Fourth quarter gross profit was $4.4 million, an increase of $1.5 million or 53% compared to Q4 of 2020. For the 12 months to December 31, gross profit was $17.6 million, up by $2 million or 13% from 2020. The improvement in gross profit was primarily driven by the record processing volumes we put through our facilities, particularly during the fourth and third quarters. By utilizing all 3 of our production lines at an average of 80% of capacity, we were able to realize significant production efficiencies and generate a higher differential margin. These 2 factors comfortably offset the increase in depreciation charges and incremental labor and production expenses following the commissioning of Line 1 at our new Delta facility.
Fourth quarter operating expenses were $2.9 million, up by 5% from Q4 of 2020. For the full year, the operating expenses were $10.9 million, an increase of 4% compared to 2020. The difference was primarily due to an increase in the administrative portion of operating expenses due to the absence of a cost recovery of share-based compensation in 2021 compared to 2020.

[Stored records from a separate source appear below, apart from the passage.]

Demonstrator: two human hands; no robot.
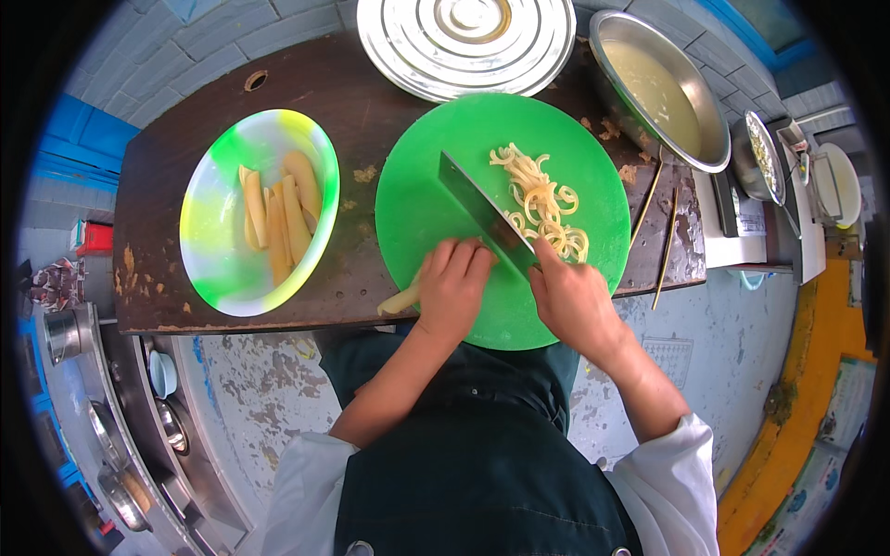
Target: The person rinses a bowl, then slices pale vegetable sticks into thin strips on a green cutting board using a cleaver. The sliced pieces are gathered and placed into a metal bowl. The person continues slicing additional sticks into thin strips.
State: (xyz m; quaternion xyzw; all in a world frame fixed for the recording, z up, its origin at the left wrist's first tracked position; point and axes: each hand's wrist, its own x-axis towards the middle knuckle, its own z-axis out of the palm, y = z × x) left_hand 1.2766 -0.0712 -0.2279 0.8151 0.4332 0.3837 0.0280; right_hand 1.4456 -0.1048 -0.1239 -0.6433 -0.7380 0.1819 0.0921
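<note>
On the round green cutting board [431, 181], my left hand [455, 285] presses down on a pale, rolled, tube-like food piece [400, 301], whose end sticks out past the board's left edge. My right hand [573, 295] is closed round the handle of a cleaver [483, 201], its blade slanting up and left just beside my left fingertips. Right of the blade lies a loose pile of pale sliced rings and strips [546, 205]. Several more long pale pieces [278, 215] lie in a green, yellow and white plastic basin [215, 257] on the left.
A round metal lid [466, 42] lies behind the board. To its right stands a steel bowl of cloudy liquid [650, 90], with a pair of chopsticks [665, 240] near the table's right end. The worn brown wooden table [160, 208] has its front edge close to my body.
</note>
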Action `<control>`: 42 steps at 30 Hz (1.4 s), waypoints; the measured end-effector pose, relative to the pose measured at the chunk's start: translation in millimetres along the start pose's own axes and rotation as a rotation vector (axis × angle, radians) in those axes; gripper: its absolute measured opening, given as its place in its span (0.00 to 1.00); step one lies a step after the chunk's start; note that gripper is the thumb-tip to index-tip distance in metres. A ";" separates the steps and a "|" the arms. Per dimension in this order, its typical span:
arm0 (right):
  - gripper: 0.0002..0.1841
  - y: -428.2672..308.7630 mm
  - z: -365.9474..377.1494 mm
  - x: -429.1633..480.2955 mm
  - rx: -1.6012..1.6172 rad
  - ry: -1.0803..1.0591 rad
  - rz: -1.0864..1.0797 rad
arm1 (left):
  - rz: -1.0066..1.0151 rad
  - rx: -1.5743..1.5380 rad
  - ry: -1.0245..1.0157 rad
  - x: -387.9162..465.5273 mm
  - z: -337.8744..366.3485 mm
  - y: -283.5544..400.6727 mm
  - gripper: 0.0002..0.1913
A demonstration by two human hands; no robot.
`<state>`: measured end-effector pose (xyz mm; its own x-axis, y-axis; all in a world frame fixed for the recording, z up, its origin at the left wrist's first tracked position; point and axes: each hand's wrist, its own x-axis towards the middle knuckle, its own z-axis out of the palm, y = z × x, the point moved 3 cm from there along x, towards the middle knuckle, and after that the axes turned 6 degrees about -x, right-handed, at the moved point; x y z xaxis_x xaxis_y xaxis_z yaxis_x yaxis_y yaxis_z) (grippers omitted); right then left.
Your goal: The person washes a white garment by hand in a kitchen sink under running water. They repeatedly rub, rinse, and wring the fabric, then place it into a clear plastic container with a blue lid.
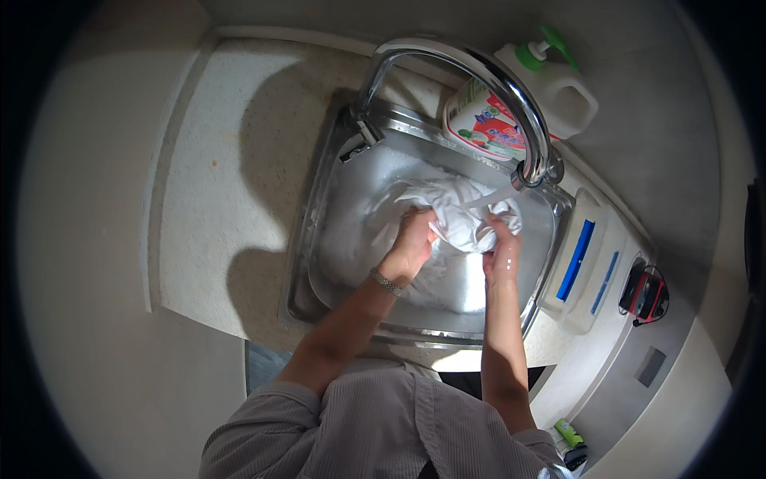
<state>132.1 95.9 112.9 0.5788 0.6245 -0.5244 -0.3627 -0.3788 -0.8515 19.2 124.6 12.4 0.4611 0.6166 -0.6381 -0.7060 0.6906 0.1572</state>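
A wet white cloth is bunched between my two hands above the basin of a stainless steel sink. My left hand grips its left side; a metal-banded wristwatch or bracelet circles that wrist. On the right side of the cloth, my right hand holds a fold with the thumb on top. Water runs from the spout of a curved chrome faucet onto the cloth. Some fingertips are hidden by the fabric. Water swirls in the basin below.
Behind the sink stands a large white detergent jug with a green pump. Clear plastic containers with blue strips sit to the right, near a red and black device. The faucet's lever handle juts over the basin's back left corner.
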 end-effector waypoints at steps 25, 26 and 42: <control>0.13 19.3 37.0 0.2 -1.034 -0.043 -0.393 | -0.093 -0.243 -0.236 -37.0 -0.8 -27.5 0.18; 0.12 20.4 36.0 -4.9 -0.972 -0.037 -0.493 | -0.111 -0.309 -0.262 -39.0 -0.3 -20.5 0.19; 0.17 45.9 33.4 -7.9 -0.908 -0.079 -0.681 | -0.166 -0.165 -0.101 -27.8 8.8 -8.1 0.23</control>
<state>86.5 96.4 78.2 0.3933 0.9191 0.0236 0.6915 -0.2788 -0.6664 16.9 105.2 35.5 0.6236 0.5403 -0.5650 -0.6905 0.7196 -0.0740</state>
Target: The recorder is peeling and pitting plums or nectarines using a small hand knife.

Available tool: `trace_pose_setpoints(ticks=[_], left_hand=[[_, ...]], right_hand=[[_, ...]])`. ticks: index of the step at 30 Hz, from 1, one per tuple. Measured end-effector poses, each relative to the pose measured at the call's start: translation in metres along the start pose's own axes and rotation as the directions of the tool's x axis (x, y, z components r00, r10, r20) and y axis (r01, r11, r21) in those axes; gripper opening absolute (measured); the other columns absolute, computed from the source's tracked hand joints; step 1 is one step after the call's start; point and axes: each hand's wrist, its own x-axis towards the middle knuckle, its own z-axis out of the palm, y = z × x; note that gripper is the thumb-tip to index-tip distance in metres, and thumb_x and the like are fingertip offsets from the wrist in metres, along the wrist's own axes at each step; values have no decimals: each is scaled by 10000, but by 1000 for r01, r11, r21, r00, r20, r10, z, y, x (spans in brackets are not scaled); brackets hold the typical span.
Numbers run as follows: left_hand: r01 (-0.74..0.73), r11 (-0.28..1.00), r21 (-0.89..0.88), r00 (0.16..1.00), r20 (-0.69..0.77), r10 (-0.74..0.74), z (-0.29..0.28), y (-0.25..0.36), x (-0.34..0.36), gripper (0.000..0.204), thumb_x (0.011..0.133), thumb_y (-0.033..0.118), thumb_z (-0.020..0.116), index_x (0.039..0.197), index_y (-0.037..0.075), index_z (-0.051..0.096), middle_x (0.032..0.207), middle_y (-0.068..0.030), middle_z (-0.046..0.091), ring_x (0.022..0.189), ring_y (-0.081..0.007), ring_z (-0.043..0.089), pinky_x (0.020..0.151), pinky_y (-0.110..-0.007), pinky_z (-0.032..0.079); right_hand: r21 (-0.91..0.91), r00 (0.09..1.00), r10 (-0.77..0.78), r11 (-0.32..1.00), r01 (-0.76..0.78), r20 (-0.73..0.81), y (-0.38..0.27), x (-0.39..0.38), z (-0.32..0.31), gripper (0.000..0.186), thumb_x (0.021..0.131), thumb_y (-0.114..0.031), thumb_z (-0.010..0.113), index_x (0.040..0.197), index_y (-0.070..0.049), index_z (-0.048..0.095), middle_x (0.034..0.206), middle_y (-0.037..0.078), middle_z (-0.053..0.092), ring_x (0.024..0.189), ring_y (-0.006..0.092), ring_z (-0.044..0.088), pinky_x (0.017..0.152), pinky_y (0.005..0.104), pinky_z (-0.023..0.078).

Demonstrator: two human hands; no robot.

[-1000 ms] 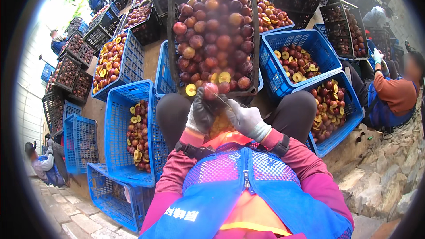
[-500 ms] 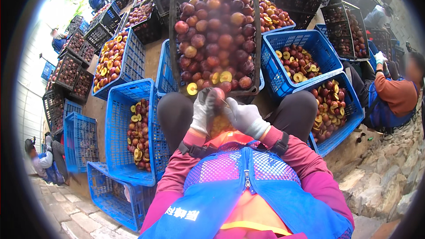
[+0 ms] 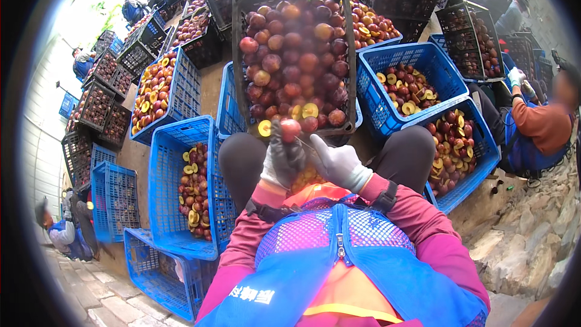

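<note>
Gloved in pale grey with dark-stained fingers, my left hand (image 3: 282,158) is closed around a red plum (image 3: 290,130), held up at the near edge of a black crate (image 3: 238,54) full of whole plums. My right hand (image 3: 344,165), in a light grey glove, is closed just to the right of the plum. A thin blade (image 3: 307,143) juts from its fingers toward the fruit; the handle is hidden in the glove. Cut plum halves with yellow flesh (image 3: 310,109) lie at the crate's near edge. Below my hands, blurred yellowish fruit shows in my lap.
Blue crates with halved plums stand to the left (image 3: 158,175) and right (image 3: 369,94) of my knees. An overturned blue crate (image 3: 160,284) lies at lower left. Black plum crates are stacked farther back. A co-worker (image 3: 538,127) sits at right, near rough stones (image 3: 520,224).
My left hand has turned, showing its dark-stained side, and the plum has shifted slightly left and away from the blade. The right hand stays nearly in place. The whole view has shifted slightly.
</note>
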Motion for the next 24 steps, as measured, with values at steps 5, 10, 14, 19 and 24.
trace_pose_setpoints(ticks=[5, 10, 14, 19, 24], left_hand=[[98, 995, -33, 995, -4, -98, -17, -9, 8, 719, 1043, 840, 471, 746, 186, 463, 543, 60, 306, 407, -115, 335, 430, -324, 346], [161, 965, -206, 986, -10, -166, -26, -6, 11, 727, 1036, 852, 463, 887, 152, 590, 571, 42, 391, 425, -124, 381, 469, -340, 385], [82, 991, -105, 996, -32, -86, -18, -3, 9, 732, 1037, 848, 464, 1049, 142, 658, 605, 6, 510, 454, -153, 453, 497, -353, 415], [-17, 922, 387, 987, 155, -47, -12, -22, -4, 761, 1069, 806, 461, 1133, 91, 713, 727, -20, 633, 581, -161, 590, 555, -330, 473], [6, 910, 415, 999, 29, -20, -21, -42, 7, 752, 1110, 744, 435, 1168, 56, 733, 750, -23, 657, 565, -152, 598, 514, -320, 454]], right_hand=[[-26, 1000, 1, 1000, -1, 3, 11, -14, 7, 701, 1012, -293, 724, 1579, 48, 492, 833, 138, 749, 542, 325, 678, 493, 446, 515], [29, 998, 36, 999, -37, 51, 13, -25, -2, 662, 1028, -290, 712, 1565, 47, 520, 762, 111, 723, 553, 322, 691, 517, 444, 539], [429, 962, 237, 889, -158, -137, 3, -12, -23, 587, 1003, -310, 807, 1472, 3, 644, 976, 161, 800, 834, 301, 815, 760, 370, 631], [619, 926, 354, 701, -354, 129, -5, 27, -38, 537, 942, -351, 891, 1318, 1, 741, 1096, 143, 815, 1020, 139, 753, 957, 328, 589], [568, 904, 428, 741, -359, 14, -13, 12, -5, 468, 891, -384, 909, 1129, -4, 776, 957, 166, 808, 875, 209, 798, 819, 355, 618]])
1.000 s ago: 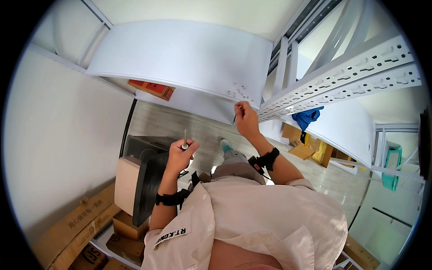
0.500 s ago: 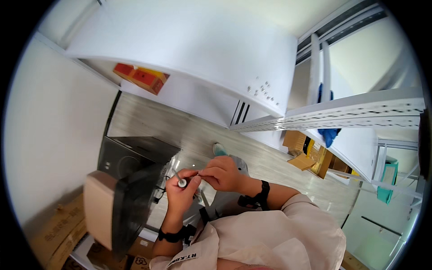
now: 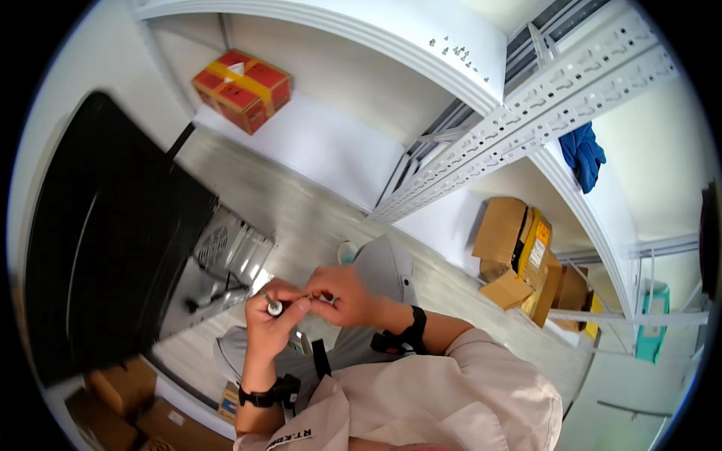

Q4 operating income was $1.5 million, up significantly from the $126,000 recorded in the fourth quarter of 2020. Full year operating income was $6.7 million compared to $5.1 million in 2020. Net income for the quarter was $241,000 compared to a loss of $320,000 in Q4 of 2020, representing a year-over-year improvement of 175%. For the full year, net income was $496,000 compared to $2.9 million in 2020. The decline in net income was driven by a number of factors, including increased depreciation and amortization and noncash loss on extinguishment of the convertible debenture and an increase in finance expense. Also included was the negative impact of mark-to-market changes in foreign currency exchange rates and futures market activities.
Higher nonoperating expenses also had an impact. Nonoperating expenses were higher for the quarter and full year due to an increase in finance costs in both our construction loan and credit facility. Fourth quarter net finance expenses of $1.1 million are up by $200,000 over Q4 of last year. For the year, net finance cost was $3.9 million, an increase of $1.3 million compared to 2020 level. The increase in net finance costs resulted from higher interest expense due to higher borrowings from our credit facility and construction loans.
Importantly, in 2020, during the construction of Delta Line 1, borrowing costs related to this project were capitalized. Following its commissioning in Q3 last year, the related borrowing costs started to be recognized as an expense.
Another factor contributing to 2021's increased nonoperating expenses is that in 2020, our nonoperating expenses were reduced by the revaluation of an embedded derivative as a result of a lower share price, offset by a slight loss on our risk management activities.
During 2021, there was a much smaller revaluation effect, another factor contributing to our higher 2021 nonoperating expenses resulting from the restructuring of our debt. By amending our convertible debenture with Mill Road Capital into a debenture with warrants, we incurred a onetime noncash loss on the extinguishment of the convertible debenture due.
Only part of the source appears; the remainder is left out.